When I first heard this story, I began paying attention to Booker.

I wanted to know more about him.

Rabbi Shmuley Boteach was once a good friend of his. How did he describe Booker? He said that the man is “Possessed of an insatiable spiritual curiosity utterly unexpected from a star who has risen through the rough-and-tumble of Jersey politics, Cory is a man permanently in search of inspiration, to both discover and dispense it.”

Booker appealed to many Jews, then something bad happened. In his quest to be a popular politician, he made the mistake of trying to be all things to all people. In fact, he reminds me of Paul the Apostle, who in a rare moment of honesty, admitted his aim in winning souls for Christ:

Although I am free in regard to all, I have made myself a slave to all so as to win over as many as possible. To the Jews I became like a Jew to win over Jews; to those under the law I became like one under the law—though I myself am not under the law—to win over those under the Law. To those outside the Law I became like one outside the Law—though I am not outside God’s law but within the law of Christ—to win over those outside the Law. To the weak I became weak, to win over the weak. I have become all things to all, to save at least some. All this I do for the sake of the gospel, so that I too may have a share in it. Do you not know that the runners in the stadium all run in the race, but only one wins the prize? Run so as to win.[1]

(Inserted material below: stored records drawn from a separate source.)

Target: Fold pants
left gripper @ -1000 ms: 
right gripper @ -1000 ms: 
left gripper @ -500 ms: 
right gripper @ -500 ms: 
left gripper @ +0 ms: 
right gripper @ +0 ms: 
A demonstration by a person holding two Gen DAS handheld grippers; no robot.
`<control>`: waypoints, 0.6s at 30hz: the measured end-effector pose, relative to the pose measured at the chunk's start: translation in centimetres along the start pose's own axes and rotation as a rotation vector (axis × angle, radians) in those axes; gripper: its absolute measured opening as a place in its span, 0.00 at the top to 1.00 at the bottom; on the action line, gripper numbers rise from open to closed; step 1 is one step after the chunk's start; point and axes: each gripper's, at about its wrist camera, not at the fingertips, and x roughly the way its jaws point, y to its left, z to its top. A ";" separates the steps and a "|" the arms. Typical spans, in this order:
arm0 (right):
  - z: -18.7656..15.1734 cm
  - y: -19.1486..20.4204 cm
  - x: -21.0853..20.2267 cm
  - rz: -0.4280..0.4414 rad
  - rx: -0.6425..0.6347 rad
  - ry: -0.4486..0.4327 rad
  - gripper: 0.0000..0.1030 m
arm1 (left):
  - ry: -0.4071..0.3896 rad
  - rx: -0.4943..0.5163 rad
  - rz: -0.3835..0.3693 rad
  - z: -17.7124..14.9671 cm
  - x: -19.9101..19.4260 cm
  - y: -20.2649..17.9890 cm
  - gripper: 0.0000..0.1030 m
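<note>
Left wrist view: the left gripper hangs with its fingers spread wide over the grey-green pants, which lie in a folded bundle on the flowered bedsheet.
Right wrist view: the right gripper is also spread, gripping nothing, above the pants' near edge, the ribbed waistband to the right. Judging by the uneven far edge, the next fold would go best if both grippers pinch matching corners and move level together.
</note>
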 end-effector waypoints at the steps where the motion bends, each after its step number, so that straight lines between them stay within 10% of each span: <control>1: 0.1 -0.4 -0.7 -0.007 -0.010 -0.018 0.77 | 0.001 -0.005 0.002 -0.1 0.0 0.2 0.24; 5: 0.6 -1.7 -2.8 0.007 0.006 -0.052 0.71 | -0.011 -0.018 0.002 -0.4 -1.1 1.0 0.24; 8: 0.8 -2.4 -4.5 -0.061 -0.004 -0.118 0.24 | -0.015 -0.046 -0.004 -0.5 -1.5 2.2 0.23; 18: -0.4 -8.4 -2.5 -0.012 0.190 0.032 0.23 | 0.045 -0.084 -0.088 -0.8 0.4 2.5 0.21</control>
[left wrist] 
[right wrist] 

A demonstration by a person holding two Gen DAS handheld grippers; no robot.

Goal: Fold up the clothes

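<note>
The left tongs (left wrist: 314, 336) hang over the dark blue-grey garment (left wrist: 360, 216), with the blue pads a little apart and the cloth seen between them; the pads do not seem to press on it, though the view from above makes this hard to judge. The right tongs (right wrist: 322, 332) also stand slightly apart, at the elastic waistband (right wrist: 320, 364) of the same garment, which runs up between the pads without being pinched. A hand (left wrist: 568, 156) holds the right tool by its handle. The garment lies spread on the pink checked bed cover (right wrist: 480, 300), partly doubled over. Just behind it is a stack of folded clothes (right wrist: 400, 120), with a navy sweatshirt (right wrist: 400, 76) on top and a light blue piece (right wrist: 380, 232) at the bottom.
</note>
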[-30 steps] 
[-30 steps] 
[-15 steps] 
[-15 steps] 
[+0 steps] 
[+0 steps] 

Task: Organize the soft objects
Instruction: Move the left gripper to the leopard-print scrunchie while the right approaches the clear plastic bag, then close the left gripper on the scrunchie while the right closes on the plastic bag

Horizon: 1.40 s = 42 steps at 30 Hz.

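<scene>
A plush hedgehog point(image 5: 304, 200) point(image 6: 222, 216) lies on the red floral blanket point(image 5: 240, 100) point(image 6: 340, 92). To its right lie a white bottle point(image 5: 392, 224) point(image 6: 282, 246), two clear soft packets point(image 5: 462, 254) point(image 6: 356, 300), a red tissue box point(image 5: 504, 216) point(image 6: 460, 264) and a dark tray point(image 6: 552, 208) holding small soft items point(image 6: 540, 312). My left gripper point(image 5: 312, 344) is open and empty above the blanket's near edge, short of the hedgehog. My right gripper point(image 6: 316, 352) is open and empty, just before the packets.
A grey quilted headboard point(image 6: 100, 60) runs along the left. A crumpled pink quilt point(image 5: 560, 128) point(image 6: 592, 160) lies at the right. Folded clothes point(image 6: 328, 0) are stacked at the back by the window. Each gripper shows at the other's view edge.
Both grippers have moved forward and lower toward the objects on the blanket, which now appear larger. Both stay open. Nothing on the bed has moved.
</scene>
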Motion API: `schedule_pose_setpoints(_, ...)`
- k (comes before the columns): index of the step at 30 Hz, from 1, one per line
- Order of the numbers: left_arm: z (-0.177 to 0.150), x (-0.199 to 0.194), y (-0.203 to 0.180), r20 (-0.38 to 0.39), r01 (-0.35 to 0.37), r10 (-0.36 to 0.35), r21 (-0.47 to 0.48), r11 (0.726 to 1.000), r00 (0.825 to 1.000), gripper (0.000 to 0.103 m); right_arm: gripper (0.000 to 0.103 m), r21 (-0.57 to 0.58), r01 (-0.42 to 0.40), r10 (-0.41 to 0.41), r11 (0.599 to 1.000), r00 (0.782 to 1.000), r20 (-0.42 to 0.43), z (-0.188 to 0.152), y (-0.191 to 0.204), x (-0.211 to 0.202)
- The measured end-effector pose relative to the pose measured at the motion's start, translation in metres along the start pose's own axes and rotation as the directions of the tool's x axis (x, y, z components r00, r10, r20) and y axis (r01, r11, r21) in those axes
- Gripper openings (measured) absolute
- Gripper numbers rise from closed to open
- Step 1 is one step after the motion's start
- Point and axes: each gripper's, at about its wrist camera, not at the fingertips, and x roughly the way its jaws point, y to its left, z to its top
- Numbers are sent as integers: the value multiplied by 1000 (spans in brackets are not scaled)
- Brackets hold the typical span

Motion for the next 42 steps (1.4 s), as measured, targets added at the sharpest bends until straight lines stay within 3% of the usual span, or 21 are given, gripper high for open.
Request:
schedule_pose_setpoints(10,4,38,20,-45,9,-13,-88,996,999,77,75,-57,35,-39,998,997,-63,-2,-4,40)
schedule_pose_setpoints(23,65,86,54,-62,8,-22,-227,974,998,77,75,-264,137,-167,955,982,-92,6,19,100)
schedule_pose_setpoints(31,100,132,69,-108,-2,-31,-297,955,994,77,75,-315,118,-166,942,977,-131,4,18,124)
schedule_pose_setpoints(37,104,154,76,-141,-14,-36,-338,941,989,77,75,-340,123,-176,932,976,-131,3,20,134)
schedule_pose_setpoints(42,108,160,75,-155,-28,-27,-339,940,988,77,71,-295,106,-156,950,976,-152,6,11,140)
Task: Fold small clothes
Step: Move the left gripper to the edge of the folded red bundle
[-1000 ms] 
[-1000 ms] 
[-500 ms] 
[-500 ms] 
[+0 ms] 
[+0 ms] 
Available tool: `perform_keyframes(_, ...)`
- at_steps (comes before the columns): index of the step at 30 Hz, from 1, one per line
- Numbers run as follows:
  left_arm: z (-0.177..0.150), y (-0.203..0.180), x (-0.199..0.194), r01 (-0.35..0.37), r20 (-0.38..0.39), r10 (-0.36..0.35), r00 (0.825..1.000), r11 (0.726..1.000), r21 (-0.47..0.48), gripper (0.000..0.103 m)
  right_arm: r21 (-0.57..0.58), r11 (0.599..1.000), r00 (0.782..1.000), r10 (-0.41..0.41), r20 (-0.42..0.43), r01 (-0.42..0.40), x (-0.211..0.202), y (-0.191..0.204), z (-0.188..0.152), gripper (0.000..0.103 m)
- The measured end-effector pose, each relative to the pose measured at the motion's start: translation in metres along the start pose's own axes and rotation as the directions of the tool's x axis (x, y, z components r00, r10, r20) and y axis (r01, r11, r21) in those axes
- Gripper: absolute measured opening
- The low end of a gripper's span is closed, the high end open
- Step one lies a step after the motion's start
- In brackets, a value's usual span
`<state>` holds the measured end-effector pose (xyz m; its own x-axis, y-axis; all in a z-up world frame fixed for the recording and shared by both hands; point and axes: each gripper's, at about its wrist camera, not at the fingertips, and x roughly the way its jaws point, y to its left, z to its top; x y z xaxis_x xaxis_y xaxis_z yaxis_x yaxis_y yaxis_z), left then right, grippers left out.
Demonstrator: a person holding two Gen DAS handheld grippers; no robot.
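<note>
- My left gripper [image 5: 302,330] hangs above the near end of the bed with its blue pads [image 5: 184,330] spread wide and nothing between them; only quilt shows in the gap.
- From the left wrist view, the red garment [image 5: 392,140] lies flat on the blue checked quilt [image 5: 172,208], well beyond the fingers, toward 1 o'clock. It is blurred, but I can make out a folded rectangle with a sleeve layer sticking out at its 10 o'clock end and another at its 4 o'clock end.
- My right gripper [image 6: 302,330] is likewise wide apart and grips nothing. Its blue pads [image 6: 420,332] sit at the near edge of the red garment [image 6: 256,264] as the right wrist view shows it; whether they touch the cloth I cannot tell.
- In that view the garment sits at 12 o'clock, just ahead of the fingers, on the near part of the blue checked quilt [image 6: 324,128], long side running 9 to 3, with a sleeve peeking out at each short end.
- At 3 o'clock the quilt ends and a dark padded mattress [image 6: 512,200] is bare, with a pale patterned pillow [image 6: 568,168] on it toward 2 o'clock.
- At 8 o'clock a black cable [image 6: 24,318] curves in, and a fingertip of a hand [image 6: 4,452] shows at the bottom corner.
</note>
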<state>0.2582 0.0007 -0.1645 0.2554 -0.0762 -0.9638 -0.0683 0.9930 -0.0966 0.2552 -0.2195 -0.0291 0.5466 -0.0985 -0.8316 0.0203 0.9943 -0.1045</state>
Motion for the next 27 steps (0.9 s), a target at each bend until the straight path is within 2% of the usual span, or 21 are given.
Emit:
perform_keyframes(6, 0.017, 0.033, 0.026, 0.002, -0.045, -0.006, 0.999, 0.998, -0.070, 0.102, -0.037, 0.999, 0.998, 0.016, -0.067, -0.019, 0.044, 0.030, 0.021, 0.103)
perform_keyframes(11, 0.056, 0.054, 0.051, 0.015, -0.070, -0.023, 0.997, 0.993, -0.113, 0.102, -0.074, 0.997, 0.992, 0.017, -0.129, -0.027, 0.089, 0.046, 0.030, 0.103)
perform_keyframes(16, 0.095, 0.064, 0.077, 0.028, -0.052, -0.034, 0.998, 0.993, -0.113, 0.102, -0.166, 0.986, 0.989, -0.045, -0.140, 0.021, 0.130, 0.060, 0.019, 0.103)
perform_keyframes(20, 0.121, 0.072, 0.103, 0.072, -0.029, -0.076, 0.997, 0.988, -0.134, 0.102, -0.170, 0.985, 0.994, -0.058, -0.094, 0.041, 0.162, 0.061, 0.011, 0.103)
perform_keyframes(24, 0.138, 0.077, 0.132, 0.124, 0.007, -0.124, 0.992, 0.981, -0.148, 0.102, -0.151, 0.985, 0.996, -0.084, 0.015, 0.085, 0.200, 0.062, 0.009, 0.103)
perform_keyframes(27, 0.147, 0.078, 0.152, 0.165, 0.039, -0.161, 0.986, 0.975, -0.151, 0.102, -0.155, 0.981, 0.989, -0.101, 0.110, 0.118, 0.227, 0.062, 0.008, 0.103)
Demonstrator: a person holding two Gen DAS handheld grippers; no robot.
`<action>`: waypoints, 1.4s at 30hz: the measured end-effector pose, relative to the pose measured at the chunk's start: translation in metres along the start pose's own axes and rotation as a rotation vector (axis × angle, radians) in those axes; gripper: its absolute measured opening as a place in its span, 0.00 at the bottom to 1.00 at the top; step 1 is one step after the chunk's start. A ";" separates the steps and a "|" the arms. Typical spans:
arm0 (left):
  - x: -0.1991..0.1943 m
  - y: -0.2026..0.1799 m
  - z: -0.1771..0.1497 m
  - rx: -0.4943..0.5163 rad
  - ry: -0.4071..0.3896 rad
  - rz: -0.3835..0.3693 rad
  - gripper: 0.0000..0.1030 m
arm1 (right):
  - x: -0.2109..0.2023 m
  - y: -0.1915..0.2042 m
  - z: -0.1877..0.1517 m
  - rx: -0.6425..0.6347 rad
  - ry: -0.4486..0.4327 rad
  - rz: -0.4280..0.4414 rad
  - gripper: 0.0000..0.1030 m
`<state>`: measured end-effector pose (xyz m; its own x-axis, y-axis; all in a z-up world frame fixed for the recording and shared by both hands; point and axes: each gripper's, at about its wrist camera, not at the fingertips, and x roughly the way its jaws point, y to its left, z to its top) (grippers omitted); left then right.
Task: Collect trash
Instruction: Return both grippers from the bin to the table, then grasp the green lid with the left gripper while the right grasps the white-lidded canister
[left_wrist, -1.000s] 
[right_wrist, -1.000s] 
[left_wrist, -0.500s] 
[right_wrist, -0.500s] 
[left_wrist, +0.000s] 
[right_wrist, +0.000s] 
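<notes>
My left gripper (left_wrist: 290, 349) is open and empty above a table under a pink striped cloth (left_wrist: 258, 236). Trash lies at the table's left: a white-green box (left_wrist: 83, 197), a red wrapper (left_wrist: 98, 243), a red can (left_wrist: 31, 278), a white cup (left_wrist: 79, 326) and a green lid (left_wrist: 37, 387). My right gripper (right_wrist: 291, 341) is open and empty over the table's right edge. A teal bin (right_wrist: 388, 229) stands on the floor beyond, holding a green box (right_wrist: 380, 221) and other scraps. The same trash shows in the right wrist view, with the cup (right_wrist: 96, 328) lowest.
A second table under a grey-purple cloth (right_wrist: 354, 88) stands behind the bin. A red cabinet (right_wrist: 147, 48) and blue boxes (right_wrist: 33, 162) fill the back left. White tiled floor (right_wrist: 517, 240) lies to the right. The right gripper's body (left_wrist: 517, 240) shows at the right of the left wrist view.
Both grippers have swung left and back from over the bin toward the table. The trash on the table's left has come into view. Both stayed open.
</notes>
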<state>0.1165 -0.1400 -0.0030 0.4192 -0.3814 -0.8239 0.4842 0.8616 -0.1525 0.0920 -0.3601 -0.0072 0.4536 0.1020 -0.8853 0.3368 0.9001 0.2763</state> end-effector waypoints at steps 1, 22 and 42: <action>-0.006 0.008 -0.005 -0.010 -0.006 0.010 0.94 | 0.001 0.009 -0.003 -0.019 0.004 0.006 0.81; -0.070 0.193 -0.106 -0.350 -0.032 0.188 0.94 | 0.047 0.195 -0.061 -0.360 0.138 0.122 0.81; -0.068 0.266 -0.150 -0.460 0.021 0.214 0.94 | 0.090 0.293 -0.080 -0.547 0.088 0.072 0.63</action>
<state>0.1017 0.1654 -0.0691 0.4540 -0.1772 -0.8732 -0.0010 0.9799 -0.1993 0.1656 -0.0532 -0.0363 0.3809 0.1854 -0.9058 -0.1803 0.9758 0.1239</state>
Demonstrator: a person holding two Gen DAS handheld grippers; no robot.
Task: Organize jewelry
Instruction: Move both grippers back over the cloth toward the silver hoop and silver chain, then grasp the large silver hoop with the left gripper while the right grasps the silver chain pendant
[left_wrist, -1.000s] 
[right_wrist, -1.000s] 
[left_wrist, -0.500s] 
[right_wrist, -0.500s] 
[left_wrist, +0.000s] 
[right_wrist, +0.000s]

Paul and Al Davis both believed in winning—regardless of what it took; the former owner of the Oakland Raiders became famous when he said, “Just win Baby.” I suspect that Cory Booker probably has a similar philosophy.

And in politics, the rule of political expediency is the only enduring life philosophy that matters

This means a good politician must sometimes make a deal with the devil himself.

But a man of principle and moral courage must never succumb to that temptation. Booker forgot that even Satan tempted Jesus, but he failed. That’s how a moral person deals with evil people. Just say, “NO!”

Boteach’s incisive words are worth quoting:

But then came the Iran nuclear agreement and Cory’s support of it and the beginning of a downward spiral in his support for Israel that undermined much of our friendship and the Jewish community’s admiration for him. Nearly every time I attend a public event, people walk over to me and ask, “Why did Cory oppose the Taylor Force Act – which stops the funding of Palestinian terrorists – in Senate committee?” “Why did Cory condemn the moving of the American Embassy to Jerusalem?” And, “Why did Cory take a picture with BDS leaders who demand the removal of Israel’s wall that prevents suicide bombings?”[2]

Booker’s loyalty to the liberal wing of the Democratic Party does not consider Israel an important ally; the power elite of the DNC expects Booker to tow the party line—even if it means going against the Jewish community; even if means going against the State of Israel.

Booker supported the Obama deal with Iran, despite Iran’s promise to wipe Israel off the map. And while I want to condemn Booker for a lack of courage, the Jewish Democrats who supported Obama’s dangerous gambit are even more guilty than Booker.

And as if these political compromises were not bad enough, Booker announced he was willing to meet with the infamous anti-Semite, Louis Farrakhan—the leader of the Nation of Islam.

Perhaps Booker has forgotten about Farrakhan’s admiration of Hitler.

Perhaps Booker has forgotten about Farrakhan’s Jewish “Termite Problem.”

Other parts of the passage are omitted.